__Exercise directions__. The entire set of lines below should be copied exactly.

__Information supplied__.
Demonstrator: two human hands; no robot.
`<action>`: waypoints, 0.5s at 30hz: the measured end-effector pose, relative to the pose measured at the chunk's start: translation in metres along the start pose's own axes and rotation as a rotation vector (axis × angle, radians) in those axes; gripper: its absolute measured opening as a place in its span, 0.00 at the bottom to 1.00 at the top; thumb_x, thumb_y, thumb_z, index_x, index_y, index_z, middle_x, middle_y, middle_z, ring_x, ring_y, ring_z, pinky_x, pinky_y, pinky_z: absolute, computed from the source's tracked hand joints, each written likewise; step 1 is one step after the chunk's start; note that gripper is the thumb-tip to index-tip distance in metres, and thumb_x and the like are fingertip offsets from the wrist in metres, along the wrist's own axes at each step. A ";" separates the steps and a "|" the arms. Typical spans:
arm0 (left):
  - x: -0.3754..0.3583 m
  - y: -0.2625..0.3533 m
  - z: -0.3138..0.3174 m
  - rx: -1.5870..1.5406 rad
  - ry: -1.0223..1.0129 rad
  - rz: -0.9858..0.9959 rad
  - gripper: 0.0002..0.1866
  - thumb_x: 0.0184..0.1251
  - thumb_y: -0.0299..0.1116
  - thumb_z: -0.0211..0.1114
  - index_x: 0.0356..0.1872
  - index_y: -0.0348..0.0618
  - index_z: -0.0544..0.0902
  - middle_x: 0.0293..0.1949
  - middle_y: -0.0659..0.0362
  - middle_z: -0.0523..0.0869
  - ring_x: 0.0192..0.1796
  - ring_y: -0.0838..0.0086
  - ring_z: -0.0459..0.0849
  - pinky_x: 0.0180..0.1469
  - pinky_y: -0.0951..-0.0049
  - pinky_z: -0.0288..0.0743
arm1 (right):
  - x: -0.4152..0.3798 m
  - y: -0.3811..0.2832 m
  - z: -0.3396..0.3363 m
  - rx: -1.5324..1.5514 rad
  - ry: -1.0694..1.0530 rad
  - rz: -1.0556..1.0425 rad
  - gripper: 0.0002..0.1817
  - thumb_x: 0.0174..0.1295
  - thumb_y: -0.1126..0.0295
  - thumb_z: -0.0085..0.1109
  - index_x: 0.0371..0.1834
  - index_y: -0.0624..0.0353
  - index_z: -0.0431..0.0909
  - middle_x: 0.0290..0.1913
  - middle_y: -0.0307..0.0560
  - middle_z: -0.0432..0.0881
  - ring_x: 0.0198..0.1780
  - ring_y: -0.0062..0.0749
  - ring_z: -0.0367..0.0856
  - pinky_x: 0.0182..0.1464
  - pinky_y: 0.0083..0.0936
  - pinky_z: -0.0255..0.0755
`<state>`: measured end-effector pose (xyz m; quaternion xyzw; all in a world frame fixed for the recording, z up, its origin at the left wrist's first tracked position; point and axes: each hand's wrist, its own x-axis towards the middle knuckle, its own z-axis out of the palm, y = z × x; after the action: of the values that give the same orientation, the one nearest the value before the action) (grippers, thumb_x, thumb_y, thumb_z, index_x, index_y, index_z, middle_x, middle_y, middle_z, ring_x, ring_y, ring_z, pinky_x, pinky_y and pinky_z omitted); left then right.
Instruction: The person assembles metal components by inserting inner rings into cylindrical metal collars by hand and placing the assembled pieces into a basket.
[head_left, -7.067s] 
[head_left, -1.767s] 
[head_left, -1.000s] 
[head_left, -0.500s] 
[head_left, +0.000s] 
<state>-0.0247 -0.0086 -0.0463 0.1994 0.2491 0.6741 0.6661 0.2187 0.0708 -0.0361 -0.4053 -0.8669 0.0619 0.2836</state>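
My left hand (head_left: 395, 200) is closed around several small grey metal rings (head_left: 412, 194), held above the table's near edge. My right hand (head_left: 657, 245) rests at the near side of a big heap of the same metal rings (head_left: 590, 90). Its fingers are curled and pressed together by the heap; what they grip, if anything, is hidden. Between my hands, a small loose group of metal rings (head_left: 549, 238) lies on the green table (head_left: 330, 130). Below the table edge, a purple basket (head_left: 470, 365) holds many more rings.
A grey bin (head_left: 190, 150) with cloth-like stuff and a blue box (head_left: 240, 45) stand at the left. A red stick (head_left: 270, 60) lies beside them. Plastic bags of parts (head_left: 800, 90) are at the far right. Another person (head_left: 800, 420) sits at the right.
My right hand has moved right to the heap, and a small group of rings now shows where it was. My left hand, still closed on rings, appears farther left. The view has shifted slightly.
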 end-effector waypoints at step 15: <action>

__Task output__.
Demonstrator: two human hands; no robot.
`<action>`: waypoints, 0.5s at 30hz: the measured end-effector pose, relative to the pose measured at the chunk's start: translation in metres along the start pose's own axes and rotation as a rotation vector (axis × angle, radians) in those axes; gripper: its absolute measured opening as a place in its span, 0.00 at the bottom to 1.00 at the top; thumb_x, thumb_y, thumb_z, index_x, index_y, index_z, middle_x, middle_y, middle_z, ring_x, ring_y, ring_z, pinky_x, pinky_y, pinky_z: absolute, computed from the source's tracked hand joints, each written likewise; step 1 is one step after the chunk's start; note that gripper is the thumb-tip to index-tip distance in metres, and thumb_x and the like are fingertip offsets from the wrist in metres, along the wrist's own axes at each step. A ";" separates the steps and a "|" the arms. Typical spans:
arm0 (left):
  - x: -0.3754..0.3583 m
  - y: -0.2625..0.3533 m
  - z: -0.3138..0.3174 m
  - rx: -1.5870..1.5406 rad
  - ry: -1.0223..1.0129 rad
  - rz: -0.9858..0.9959 rad
  - gripper: 0.0002..0.1866
  - thumb_x: 0.0184..0.1251
  - thumb_y: -0.0299..0.1116
  - thumb_z: -0.0211..0.1114
  - index_x: 0.0356..0.1872
  - index_y: -0.0348..0.0618
  - index_z: -0.0544..0.0902
  - middle_x: 0.0293..0.1949
  - middle_y: -0.0659..0.0362
  - middle_z: -0.0523..0.0869
  - ring_x: 0.0192..0.1796
  - ring_y: -0.0838..0.0086
  - ring_z: -0.0459..0.0849
  - pinky_x: 0.0180..0.1469
  - pinky_y: -0.0951..-0.0049
  - pinky_z: -0.0288..0.0743
arm1 (right):
  - x: -0.4152..0.3798 m
  - y: -0.3811..0.2832 m
  - z: -0.3396..0.3363 m
  - rx: -1.5324..1.5514 rad
  - ry: -1.0694..1.0530 rad
  - rz: -1.0556..1.0425 rad
  - gripper: 0.0002..0.1817
  - thumb_x: 0.0174..0.1295
  - thumb_y: -0.1126..0.0295
  - thumb_z: -0.0085..0.1109
  - index_x: 0.0371..0.1834
  - index_y: -0.0624..0.0353
  - index_z: -0.0431..0.0909
  - middle_x: 0.0290..0.1913
  - middle_y: -0.0307..0.0560
  - middle_z: -0.0432..0.0881
  - ring_x: 0.0198..0.1780
  - ring_y: -0.0062..0.0749
  - ring_z: -0.0367..0.0856
  - pinky_x: 0.0182..0.1464
  - pinky_y: 0.0083..0.0936
  - pinky_z: -0.0255..0.0755
`<state>`: measured end-effector pose (xyz m; quaternion xyzw; all in a world frame fixed for the recording, z up, its origin at the left wrist's first tracked position; point and axes: each hand's wrist, its own x-axis towards the middle knuckle, its own z-axis out of the palm, y = z × x; after the action: of the values that give the same orientation, the one nearest the value before the action) (grippers, thumb_x, thumb_y, thumb_z, index_x, index_y, index_z, middle_x, middle_y, middle_z, ring_x, ring_y, ring_z, pinky_x, pinky_y and pinky_z omitted); left then right.
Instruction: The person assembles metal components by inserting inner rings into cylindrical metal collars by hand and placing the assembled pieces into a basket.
[head_left, -7.067s] 
[head_left, -1.767s] 
[head_left, -1.000s] 
[head_left, -0.500s] 
[head_left, +0.000s] 
<state>-0.0247 -0.0086 -0.0463 0.1994 0.2491 0.6741 0.6661 0.2187 0.0708 -0.0361 -0.4053 -0.8669 0.0619 0.2836</state>
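My left hand (head_left: 395, 200) is closed around several small grey metal rings (head_left: 412, 194), held above the table's near edge. My right hand (head_left: 657, 245) rests at the near side of a big heap of the same metal rings (head_left: 590, 90). Its fingers are curled and pressed together by the heap; what they grip, if anything, is hidden. Between my hands, a small loose group of metal rings (head_left: 549, 238) lies on the green table (head_left: 330, 130). Below the table edge, a purple basket (head_left: 470, 365) holds many more rings.
A grey bin (head_left: 190, 150) with cloth-like stuff and a blue box (head_left: 240, 45) stand at the left. A red stick (head_left: 270, 60) lies beside them. Plastic bags of parts (head_left: 800, 90) are at the far right. Another person (head_left: 800, 420) sits at the right.
My right hand has moved right to the heap, and a small group of rings now shows where it was. My left hand, still closed on rings, appears farther left. The view has shifted slightly.
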 end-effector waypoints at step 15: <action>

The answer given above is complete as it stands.